• **Task instructions**: For the data below, restate word for word only the lines from the line containing "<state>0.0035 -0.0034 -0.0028" through the line containing "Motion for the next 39", both ends included.

• **Raw data**:
########
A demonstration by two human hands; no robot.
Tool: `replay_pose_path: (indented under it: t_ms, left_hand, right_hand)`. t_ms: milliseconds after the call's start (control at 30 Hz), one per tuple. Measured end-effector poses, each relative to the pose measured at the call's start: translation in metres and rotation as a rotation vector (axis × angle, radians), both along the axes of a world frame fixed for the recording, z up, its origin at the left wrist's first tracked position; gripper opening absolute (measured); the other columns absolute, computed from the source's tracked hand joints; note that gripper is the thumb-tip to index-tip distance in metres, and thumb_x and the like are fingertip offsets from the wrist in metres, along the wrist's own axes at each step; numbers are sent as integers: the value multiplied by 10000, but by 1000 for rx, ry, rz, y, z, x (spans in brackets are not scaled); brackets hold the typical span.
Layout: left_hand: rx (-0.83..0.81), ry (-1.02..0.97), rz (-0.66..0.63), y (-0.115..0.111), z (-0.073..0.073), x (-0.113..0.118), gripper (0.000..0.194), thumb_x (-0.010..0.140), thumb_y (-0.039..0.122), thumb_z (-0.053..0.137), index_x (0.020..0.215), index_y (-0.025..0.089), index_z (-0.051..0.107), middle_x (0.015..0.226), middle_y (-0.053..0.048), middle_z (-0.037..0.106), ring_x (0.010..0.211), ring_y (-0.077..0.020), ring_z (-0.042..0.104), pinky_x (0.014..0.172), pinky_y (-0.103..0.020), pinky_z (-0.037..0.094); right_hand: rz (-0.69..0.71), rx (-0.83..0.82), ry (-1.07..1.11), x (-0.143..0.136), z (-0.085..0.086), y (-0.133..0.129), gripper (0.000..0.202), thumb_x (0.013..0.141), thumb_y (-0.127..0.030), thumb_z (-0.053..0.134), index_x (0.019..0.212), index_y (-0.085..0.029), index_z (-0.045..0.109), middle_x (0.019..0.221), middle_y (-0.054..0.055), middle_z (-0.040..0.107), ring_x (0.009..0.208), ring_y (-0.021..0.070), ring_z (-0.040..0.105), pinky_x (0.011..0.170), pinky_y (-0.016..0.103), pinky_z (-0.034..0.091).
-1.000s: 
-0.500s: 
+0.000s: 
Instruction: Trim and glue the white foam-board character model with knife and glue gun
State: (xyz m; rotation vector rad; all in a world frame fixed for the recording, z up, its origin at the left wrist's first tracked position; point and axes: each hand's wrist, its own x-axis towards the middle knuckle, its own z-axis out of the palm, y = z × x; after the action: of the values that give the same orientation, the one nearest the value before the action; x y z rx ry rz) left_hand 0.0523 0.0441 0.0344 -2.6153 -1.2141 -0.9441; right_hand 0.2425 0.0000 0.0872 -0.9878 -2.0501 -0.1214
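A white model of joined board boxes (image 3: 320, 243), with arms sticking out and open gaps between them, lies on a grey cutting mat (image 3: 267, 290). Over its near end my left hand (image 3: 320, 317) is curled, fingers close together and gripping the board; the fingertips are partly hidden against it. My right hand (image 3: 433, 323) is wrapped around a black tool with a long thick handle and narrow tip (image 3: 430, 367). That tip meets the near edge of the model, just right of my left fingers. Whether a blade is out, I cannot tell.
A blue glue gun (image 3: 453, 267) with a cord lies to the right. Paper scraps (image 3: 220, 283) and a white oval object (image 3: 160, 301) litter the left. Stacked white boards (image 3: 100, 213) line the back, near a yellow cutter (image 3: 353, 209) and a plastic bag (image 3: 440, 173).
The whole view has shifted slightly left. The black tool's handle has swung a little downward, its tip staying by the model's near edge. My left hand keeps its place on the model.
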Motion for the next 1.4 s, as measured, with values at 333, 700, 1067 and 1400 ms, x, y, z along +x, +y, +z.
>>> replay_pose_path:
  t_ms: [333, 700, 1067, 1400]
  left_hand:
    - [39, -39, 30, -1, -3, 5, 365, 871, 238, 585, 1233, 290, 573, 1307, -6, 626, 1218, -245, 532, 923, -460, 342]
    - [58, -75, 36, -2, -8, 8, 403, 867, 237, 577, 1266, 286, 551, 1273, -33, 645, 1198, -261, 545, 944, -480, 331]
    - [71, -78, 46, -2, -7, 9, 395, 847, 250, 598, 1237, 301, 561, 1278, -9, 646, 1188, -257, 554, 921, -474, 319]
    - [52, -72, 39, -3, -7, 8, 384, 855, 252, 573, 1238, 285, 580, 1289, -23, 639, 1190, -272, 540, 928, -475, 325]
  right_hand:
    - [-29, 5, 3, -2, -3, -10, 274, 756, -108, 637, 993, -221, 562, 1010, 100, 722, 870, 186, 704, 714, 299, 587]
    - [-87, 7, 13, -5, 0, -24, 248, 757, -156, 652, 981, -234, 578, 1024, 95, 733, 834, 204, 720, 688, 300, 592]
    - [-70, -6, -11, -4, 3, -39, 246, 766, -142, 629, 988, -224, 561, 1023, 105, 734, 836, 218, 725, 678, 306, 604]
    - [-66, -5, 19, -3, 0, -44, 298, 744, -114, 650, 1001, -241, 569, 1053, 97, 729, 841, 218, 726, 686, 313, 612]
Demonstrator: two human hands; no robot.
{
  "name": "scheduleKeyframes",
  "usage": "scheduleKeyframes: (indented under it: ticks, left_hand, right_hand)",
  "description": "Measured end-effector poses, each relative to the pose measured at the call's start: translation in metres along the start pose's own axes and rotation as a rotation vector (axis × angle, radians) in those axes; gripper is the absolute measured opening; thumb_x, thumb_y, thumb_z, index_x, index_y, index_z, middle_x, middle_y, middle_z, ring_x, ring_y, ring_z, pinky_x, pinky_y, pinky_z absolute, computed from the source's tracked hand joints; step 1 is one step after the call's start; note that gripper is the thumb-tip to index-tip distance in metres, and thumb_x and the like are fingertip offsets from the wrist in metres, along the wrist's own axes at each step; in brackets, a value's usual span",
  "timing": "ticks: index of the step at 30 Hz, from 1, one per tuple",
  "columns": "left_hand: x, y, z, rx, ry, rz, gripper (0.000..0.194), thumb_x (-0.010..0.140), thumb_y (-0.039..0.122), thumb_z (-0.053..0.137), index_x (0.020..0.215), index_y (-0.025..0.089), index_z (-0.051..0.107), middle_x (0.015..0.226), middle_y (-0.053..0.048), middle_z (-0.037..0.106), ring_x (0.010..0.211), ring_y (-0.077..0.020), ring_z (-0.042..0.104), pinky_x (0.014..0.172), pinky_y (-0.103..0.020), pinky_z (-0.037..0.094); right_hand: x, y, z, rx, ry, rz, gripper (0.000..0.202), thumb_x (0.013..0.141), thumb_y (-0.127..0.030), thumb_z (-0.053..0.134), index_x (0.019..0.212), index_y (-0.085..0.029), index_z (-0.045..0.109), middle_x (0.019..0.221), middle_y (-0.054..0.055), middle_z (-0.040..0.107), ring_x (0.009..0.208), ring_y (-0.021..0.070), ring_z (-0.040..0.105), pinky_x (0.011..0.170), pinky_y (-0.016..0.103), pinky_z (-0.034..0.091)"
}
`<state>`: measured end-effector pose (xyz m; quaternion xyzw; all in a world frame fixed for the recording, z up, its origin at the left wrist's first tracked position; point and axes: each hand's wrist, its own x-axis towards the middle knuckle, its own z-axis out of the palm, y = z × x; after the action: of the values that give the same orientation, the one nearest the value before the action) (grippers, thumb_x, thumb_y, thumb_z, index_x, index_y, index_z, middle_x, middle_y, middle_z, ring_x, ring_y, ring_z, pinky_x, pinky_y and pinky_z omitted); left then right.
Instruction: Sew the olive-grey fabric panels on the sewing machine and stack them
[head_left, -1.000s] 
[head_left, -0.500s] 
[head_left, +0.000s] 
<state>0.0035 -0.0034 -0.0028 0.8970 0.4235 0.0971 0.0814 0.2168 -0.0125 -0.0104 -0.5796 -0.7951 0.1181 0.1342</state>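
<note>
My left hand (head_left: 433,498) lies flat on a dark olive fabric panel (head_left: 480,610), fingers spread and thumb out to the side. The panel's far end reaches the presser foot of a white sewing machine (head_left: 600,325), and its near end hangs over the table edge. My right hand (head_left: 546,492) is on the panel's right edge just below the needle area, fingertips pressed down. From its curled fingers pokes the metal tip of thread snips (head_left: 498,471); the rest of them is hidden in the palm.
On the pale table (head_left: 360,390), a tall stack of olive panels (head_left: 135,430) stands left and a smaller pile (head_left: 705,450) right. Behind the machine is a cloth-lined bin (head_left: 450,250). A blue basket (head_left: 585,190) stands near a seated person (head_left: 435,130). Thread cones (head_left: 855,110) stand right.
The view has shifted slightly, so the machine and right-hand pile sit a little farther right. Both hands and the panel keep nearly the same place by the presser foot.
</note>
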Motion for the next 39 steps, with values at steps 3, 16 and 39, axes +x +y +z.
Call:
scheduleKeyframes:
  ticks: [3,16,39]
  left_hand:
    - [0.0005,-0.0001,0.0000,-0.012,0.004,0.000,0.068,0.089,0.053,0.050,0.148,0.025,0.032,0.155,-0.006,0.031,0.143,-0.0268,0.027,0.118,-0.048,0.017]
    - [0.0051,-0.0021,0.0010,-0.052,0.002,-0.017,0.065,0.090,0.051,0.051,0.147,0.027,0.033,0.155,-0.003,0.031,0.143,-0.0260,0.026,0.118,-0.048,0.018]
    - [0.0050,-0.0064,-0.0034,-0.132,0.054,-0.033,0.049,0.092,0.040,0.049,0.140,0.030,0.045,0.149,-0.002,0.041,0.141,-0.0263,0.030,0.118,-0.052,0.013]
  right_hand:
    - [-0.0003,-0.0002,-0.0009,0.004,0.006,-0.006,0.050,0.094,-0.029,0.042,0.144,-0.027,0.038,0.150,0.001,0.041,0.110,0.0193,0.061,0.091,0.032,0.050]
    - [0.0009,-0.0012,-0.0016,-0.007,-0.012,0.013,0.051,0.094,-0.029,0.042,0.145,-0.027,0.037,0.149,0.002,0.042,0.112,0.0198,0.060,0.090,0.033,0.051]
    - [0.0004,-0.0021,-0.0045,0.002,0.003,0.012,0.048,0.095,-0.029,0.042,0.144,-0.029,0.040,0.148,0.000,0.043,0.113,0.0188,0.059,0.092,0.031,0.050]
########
• **Solution below**:
<state>0.0035 -0.0034 -0.0028 0.8970 0.4235 0.0971 0.0814 0.2168 -0.0125 -0.0104 -0.5796 -0.7951 0.1181 0.1342</state>
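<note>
My left hand (head_left: 433,498) lies flat on a dark olive fabric panel (head_left: 480,610), fingers spread and thumb out to the side. The panel's far end reaches the presser foot of a white sewing machine (head_left: 600,325), and its near end hangs over the table edge. My right hand (head_left: 546,492) is on the panel's right edge just below the needle area, fingertips pressed down. From its curled fingers pokes the metal tip of thread snips (head_left: 498,471); the rest of them is hidden in the palm.
On the pale table (head_left: 360,390), a tall stack of olive panels (head_left: 135,430) stands left and a smaller pile (head_left: 705,450) right. Behind the machine is a cloth-lined bin (head_left: 450,250). A blue basket (head_left: 585,190) stands near a seated person (head_left: 435,130). Thread cones (head_left: 855,110) stand right.
The view has shifted slightly, so the machine and right-hand pile sit a little farther right. Both hands and the panel keep nearly the same place by the presser foot.
</note>
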Motion for the next 39 steps, with values at steps 3, 16 and 39, axes +x +y +z.

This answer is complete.